**PROBLEM TO WORK ON**
Each line holding the word "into" must appear in the answer, copied from the entries.

**DATASET ENTRIES**
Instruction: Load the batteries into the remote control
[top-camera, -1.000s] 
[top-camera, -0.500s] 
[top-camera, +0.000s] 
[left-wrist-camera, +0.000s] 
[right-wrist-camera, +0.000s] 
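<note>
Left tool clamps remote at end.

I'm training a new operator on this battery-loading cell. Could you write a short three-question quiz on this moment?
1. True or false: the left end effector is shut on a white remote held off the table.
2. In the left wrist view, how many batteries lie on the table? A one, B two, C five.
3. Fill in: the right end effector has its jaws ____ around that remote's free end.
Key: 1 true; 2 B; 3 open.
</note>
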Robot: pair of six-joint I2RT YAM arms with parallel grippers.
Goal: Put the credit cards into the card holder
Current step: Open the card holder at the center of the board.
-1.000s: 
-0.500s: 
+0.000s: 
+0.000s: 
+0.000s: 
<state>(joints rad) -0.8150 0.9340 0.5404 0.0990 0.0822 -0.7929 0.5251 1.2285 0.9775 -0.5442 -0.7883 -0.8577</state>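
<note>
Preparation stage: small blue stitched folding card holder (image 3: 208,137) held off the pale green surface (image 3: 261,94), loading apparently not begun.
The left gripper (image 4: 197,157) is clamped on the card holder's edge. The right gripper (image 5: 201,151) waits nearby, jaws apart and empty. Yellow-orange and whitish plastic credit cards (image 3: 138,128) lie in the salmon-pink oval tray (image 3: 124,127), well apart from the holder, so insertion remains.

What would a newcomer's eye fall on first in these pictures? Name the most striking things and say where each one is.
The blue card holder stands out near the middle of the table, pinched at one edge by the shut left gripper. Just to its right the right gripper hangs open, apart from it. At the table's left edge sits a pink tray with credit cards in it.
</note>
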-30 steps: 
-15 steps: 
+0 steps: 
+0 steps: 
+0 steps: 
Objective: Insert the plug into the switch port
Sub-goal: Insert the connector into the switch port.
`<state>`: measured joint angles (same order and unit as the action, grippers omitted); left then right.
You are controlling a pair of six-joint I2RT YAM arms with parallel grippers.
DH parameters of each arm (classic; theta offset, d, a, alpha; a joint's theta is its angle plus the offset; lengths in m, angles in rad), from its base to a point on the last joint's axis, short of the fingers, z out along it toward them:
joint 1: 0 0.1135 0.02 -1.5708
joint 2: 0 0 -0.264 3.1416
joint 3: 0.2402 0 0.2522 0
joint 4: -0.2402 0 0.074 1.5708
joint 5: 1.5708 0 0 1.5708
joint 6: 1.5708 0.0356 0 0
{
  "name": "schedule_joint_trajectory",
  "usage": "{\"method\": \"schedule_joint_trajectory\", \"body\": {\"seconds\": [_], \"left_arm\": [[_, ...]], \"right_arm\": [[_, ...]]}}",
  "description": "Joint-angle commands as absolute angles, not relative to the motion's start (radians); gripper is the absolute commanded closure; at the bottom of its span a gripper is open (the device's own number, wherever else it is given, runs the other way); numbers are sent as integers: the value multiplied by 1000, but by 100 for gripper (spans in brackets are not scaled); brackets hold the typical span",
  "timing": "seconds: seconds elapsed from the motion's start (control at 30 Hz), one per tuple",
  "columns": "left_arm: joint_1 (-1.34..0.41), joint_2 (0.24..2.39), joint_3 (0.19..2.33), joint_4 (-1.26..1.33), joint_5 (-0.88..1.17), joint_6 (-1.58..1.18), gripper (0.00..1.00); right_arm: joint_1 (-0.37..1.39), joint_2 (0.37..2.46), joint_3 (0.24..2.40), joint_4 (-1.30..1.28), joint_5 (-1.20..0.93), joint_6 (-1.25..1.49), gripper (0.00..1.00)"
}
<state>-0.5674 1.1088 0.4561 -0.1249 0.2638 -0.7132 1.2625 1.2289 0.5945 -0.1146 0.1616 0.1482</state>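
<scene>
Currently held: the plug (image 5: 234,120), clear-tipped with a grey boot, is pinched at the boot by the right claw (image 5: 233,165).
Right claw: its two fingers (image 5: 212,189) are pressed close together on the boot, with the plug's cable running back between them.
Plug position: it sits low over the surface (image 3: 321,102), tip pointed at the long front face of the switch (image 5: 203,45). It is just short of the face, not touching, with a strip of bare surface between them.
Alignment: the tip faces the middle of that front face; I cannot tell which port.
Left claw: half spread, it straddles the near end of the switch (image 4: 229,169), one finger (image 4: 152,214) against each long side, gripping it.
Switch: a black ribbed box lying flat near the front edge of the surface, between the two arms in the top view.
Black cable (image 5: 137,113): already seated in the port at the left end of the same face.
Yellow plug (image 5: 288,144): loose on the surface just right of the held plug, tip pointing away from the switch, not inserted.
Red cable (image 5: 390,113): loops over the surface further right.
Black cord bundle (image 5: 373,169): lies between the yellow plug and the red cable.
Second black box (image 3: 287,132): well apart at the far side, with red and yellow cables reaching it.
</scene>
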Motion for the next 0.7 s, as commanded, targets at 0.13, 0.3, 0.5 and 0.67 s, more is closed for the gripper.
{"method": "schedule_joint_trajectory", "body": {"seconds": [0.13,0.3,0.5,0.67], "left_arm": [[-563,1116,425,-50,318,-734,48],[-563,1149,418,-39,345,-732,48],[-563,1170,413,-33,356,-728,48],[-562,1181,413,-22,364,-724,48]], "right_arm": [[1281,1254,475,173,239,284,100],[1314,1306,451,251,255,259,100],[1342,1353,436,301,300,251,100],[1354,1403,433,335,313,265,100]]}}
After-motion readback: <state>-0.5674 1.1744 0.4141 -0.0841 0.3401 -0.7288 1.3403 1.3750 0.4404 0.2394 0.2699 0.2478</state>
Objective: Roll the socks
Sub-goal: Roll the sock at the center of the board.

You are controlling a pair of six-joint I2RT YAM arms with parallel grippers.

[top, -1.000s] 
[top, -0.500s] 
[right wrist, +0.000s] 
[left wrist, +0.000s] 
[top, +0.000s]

**THE COMPLETED TASK**
Instruction: Load the batteries into the remote control
Goal: Put the credit cards into the card holder
Objective: Insert the plug into the switch port
Sub-goal: Insert the connector into the switch port.

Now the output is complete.